What iso 27001 expects from A2A integrations

ISO 27001 focuses on confidentiality, integrity, and availability of information. For A2A communication this translates into three concrete audit artifacts:

  • Access provenance: a verifiable log that shows which service account or user initiated each connection.
  • Control enforcement evidence: records of any policy checks, approvals, or command blocks that occurred before the operation proceeded.
  • Data handling proof: assurance that sensitive fields (PII, secrets, payment data) were masked or omitted from any retained logs.

These artifacts must generate at the point where the request traverses the network, not after the fact in a downstream system.

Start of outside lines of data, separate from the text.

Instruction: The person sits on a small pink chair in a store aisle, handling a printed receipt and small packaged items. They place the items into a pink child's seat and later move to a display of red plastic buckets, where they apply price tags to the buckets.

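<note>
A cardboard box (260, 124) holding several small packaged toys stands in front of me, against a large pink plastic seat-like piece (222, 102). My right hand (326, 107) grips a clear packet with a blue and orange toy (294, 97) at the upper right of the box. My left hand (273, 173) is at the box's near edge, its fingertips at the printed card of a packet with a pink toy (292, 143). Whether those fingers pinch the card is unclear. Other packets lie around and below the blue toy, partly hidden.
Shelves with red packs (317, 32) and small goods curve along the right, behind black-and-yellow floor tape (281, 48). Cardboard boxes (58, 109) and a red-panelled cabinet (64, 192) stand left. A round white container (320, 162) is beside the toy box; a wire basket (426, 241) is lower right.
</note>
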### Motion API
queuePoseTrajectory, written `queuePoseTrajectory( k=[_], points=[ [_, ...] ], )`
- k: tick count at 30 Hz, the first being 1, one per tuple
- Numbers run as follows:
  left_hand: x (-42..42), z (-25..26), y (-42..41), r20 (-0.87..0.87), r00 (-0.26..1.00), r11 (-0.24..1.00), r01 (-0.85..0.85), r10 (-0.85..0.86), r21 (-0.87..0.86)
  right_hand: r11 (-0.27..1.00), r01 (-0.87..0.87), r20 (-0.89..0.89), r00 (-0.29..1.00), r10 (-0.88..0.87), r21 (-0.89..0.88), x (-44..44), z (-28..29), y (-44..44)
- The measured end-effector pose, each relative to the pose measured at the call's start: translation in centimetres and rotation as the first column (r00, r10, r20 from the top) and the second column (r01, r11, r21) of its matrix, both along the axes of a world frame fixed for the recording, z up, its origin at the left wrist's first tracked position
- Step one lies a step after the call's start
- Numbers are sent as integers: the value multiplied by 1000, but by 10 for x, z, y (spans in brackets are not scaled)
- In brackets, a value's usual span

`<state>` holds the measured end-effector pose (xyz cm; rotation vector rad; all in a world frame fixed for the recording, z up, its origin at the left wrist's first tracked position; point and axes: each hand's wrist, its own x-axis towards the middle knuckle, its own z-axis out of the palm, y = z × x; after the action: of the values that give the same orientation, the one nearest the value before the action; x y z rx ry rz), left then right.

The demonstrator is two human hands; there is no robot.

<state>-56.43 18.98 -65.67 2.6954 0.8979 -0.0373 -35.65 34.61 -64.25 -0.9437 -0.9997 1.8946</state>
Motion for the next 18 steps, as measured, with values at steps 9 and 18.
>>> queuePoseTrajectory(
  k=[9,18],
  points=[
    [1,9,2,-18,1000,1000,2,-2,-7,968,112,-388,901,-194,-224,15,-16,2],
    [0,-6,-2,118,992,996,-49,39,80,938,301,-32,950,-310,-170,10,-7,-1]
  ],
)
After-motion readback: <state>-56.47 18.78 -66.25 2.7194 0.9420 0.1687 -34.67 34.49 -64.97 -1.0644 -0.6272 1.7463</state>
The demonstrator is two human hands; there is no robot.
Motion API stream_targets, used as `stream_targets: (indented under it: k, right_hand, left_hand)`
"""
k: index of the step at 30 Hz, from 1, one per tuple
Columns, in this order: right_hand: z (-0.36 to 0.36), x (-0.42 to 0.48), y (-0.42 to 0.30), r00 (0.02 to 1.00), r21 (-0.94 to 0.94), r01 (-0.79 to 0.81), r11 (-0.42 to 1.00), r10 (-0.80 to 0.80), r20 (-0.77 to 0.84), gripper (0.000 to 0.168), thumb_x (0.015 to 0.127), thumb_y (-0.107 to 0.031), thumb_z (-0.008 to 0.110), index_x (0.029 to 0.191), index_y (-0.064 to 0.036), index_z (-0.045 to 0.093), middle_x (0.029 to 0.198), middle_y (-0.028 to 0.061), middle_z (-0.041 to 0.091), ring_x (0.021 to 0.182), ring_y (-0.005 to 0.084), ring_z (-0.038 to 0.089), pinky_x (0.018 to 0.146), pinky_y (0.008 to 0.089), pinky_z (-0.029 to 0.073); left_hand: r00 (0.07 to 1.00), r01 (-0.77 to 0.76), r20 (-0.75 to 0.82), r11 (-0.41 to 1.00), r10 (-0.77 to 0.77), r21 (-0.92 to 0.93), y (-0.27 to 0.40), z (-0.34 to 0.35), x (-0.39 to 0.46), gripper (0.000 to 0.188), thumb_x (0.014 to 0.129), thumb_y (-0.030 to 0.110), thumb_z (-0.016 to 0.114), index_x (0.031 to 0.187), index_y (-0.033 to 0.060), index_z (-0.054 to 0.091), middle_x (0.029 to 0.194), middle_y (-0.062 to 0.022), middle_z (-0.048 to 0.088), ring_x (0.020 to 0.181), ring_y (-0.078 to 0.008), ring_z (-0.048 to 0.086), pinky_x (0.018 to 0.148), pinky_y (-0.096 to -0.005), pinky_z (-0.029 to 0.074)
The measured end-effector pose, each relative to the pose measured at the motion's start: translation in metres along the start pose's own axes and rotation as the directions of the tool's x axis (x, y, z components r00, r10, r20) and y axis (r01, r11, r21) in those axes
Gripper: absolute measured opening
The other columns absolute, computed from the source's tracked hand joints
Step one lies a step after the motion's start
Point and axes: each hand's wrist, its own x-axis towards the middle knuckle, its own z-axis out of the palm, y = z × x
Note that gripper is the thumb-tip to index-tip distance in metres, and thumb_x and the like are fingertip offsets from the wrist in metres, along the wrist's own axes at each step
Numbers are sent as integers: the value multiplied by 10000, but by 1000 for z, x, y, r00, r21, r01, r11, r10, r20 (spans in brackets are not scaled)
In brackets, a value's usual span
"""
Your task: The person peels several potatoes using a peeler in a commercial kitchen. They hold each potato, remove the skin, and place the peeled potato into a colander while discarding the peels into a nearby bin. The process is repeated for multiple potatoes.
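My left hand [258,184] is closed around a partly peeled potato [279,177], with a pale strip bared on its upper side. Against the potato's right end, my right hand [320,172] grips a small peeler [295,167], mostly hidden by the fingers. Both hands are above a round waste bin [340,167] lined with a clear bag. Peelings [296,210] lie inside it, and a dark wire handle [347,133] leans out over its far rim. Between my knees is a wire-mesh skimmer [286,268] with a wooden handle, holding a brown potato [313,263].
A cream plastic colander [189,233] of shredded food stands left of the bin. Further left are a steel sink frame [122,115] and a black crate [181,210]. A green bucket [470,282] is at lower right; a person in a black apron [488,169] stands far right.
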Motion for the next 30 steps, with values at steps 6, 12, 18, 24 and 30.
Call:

Why traditional setups fall short

Most organizations embed credentials directly in code or CI pipelines. They let identity validate once at startup, then hand the connection to the target service. This approach leaves three gaps:

  • The setup (OIDC tokens, service‑account keys) decides who may start a request, but it does not enforce any policy on the actual traffic.
  • Because the connection goes straight to the target, the data path contains no enforcement point. Commands run without real‑time checks, and no inline masking occurs.
  • Consequently, the enforcement outcomes, session recording, approval workflows, and masked logs, are missing. An auditor sees only the target’s native logs, which rarely contain the granular evidence ISO 27001 demands.

Even if you add a separate logging service, the logs collect after the fact, making it impossible to prove that a command was blocked or that a field was redacted before it left the system.

How hoop.dev creates the audit trail

hoop.dev sits in the data path for every A2A request. The architecture follows three distinct layers:

Setup – identity and least‑privilege grants

Users, CI jobs, or automated agents authenticate against an OIDC or SAML provider. hoop.dev validates the token, extracts group membership, and maps the identity to a scoped policy that defines which resources may be accessed and under what conditions. This step determines who can start a request, but it does not yet enforce the request itself.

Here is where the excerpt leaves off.